Reputation: 25
I'm getting a lot of the following exception while bulk-loading millions of records via sstableloader:
ERROR [Lucene Merge Thread #132642] 2014-07-29 00:35:01,252 CassandraDaemon.java (line 199) Exception in thread Thread[Lucene Merge Thread #132642,6,main]
org.apache.lucene.index.MergePolicy$MergeException: java.lang.IllegalStateException: failed
at org.apache.lucene.index.ConcurrentMergeScheduler.handleMergeException(ConcurrentMergeScheduler.java:545)
at org.apache.lucene.index.ConcurrentMergeScheduler$MergeThread.run(ConcurrentMergeScheduler.java:518)
Caused by: java.lang.IllegalStateException: failed
at org.apache.lucene.util.packed.DirectPackedReader.get(DirectPackedReader.java:93)

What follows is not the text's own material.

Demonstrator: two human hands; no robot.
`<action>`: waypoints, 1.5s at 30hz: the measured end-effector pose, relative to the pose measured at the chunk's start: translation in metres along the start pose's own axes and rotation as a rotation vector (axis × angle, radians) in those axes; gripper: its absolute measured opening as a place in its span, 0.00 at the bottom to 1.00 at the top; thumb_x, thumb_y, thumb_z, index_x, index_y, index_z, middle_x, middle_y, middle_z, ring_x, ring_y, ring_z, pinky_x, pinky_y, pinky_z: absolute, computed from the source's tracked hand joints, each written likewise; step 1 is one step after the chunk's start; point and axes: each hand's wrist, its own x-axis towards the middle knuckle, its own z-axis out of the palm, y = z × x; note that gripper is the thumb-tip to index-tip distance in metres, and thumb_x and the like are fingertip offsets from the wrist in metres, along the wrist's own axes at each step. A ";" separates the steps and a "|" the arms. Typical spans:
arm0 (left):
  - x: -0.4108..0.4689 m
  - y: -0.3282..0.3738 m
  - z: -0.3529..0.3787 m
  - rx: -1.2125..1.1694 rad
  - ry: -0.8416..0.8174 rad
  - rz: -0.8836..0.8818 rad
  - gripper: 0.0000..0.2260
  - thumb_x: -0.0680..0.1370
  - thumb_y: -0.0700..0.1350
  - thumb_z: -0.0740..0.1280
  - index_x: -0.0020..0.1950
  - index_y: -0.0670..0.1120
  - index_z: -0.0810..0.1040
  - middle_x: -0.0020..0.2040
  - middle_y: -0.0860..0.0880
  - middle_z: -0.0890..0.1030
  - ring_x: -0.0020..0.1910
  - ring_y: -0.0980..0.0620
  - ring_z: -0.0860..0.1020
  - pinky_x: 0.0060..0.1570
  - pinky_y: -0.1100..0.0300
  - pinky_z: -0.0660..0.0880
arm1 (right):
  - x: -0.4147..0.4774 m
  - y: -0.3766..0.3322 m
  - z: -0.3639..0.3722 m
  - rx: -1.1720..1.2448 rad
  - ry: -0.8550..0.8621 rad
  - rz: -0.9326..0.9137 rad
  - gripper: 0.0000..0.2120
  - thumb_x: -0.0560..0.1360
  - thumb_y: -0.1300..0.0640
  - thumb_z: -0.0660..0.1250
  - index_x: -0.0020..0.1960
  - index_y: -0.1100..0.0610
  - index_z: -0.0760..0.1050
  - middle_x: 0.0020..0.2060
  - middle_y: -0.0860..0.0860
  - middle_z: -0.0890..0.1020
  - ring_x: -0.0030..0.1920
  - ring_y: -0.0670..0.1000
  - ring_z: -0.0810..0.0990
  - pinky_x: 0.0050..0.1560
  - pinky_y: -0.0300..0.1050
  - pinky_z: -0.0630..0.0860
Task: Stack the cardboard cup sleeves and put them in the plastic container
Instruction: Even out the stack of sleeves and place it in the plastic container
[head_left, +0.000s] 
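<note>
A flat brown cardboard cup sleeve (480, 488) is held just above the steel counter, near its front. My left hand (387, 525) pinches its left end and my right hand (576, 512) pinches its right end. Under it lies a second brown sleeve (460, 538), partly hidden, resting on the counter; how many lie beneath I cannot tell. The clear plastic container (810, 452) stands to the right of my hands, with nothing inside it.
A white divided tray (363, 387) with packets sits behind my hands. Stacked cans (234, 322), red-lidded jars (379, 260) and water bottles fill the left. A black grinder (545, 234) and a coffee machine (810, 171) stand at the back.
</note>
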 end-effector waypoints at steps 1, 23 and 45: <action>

at org.apache.lucene.util.packed.BlockPackedReader.get(BlockPackedReader.java:86)
at org.apache.lucene.util.LongValues.get(LongValues.java:35)
at org.apache.lucene.codecs.lucene45.Lucene45DocValuesProducer$5.getOrd(Lucene45DocValuesProducer.java:459)
at org.apache.lucene.codecs.DocValuesConsumer$4$1.setNext(DocValuesConsumer.java:389)
at org.apache.lucene.codecs.DocValuesConsumer$4$1.hasNext(DocValuesConsumer.java:352)
at org.apache.lucene.codecs.lucene45.Lucene45DocValuesConsumer.addNumericField(Lucene45DocValuesConsumer.java:141)
at org.apache.lucene.codecs.lucene45.Lucene45DocValuesConsumer.addSortedField(Lucene45DocValuesConsumer.java:350)
at org.apache.lucene.codecs.perfield.PerFieldDocValuesFormat$FieldsWriter.addSortedField(PerFieldDocValuesFormat.java:116)
at org.apache.lucene.codecs.DocValuesConsumer.mergeSortedField(DocValuesConsumer.java:305)
at org.apache.lucene.index.SegmentMerger.mergeDocValues(SegmentMerger.java:197)
at org.apache.lucene.index.SegmentMerger.merge(SegmentMerger.java:116)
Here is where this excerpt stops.